--- Dataset records ---
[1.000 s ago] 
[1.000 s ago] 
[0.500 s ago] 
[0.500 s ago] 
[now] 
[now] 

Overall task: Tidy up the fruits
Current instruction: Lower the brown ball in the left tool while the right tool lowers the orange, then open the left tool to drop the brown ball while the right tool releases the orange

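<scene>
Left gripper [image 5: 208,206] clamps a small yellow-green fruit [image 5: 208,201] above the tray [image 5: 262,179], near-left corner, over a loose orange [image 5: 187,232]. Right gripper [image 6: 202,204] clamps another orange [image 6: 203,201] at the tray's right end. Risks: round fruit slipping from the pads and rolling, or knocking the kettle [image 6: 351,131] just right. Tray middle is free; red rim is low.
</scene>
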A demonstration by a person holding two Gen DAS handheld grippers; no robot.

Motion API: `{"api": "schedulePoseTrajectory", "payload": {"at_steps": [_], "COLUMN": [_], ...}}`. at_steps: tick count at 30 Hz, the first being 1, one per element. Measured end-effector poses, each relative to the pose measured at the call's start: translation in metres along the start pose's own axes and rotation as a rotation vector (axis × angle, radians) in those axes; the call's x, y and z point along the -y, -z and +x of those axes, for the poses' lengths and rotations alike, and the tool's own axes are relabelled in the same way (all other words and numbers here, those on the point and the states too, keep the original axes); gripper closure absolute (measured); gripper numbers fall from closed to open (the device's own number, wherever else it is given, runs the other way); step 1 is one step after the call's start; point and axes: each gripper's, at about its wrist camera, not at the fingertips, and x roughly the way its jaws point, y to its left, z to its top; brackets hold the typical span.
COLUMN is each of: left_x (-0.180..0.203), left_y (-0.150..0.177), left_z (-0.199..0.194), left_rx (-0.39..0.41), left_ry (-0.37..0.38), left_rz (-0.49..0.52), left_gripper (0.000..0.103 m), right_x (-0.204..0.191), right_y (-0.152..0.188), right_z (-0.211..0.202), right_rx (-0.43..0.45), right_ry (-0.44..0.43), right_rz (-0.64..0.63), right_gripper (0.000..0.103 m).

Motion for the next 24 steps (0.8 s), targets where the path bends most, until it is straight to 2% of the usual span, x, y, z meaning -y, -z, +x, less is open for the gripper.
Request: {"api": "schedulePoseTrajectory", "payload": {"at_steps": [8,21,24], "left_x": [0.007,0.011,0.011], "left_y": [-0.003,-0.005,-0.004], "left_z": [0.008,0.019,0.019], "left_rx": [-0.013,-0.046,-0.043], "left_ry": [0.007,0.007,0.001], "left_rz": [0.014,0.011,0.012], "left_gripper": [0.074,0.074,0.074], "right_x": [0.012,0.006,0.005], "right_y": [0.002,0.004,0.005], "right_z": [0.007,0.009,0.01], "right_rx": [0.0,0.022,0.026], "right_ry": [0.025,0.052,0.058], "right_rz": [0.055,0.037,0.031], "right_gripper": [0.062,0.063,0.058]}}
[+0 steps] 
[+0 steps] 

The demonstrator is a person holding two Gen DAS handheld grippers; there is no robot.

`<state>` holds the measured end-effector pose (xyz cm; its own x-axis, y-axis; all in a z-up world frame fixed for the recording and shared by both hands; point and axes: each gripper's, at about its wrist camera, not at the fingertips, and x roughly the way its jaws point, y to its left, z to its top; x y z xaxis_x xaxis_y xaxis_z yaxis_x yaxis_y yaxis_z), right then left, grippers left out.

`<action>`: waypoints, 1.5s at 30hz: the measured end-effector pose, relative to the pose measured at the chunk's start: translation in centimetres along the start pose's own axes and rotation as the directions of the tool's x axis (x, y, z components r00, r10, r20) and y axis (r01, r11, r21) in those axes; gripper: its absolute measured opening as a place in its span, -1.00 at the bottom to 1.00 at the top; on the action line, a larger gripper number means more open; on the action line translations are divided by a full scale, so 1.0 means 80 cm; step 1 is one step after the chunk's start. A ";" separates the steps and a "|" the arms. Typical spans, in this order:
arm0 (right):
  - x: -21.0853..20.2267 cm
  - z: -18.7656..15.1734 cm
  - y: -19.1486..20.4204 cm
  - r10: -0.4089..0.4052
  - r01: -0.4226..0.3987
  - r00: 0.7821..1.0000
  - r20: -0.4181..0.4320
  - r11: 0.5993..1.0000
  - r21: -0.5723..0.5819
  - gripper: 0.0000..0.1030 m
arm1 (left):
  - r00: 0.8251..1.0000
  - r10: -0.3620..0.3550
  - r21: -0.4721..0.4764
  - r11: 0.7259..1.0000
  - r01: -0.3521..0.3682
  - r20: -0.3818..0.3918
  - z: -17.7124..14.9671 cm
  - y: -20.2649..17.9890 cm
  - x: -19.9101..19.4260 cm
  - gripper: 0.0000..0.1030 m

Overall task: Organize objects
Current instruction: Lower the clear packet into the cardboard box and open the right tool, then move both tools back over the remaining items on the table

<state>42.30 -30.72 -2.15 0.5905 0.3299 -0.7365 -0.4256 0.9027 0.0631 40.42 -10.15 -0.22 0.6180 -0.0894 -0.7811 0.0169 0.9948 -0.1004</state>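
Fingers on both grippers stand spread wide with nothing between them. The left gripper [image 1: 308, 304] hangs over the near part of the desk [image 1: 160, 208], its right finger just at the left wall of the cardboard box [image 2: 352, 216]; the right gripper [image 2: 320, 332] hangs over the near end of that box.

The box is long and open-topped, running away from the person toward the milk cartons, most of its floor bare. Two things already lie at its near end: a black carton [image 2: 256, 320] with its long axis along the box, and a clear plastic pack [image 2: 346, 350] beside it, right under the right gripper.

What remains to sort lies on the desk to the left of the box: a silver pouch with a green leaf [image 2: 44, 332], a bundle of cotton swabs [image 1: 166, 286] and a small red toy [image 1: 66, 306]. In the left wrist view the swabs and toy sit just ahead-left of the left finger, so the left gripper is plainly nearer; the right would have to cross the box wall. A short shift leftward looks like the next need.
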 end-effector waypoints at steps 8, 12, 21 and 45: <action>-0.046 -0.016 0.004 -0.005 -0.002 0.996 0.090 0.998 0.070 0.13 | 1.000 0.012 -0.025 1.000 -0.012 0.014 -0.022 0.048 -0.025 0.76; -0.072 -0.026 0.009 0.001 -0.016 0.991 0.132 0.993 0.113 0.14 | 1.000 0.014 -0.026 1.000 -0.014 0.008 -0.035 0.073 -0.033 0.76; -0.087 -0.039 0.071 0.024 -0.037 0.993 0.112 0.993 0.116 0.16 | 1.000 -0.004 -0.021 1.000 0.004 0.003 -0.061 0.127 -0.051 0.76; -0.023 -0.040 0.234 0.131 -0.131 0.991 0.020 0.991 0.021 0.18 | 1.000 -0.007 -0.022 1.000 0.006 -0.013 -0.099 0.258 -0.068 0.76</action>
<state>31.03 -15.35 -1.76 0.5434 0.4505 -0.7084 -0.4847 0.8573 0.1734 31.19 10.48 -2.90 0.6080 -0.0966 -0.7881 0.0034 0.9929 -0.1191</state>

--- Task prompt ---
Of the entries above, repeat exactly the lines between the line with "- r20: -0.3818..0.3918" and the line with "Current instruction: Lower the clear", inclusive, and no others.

--- Solved problem ---
  - r20: -0.3818..0.3918
  - z: -17.7124..14.9671 cm
  - y: -20.2649..17.9890 cm
  - x: -19.9101..19.4260 cm
  - gripper: 0.0000..0.1030 m

Overall task: Organize objects
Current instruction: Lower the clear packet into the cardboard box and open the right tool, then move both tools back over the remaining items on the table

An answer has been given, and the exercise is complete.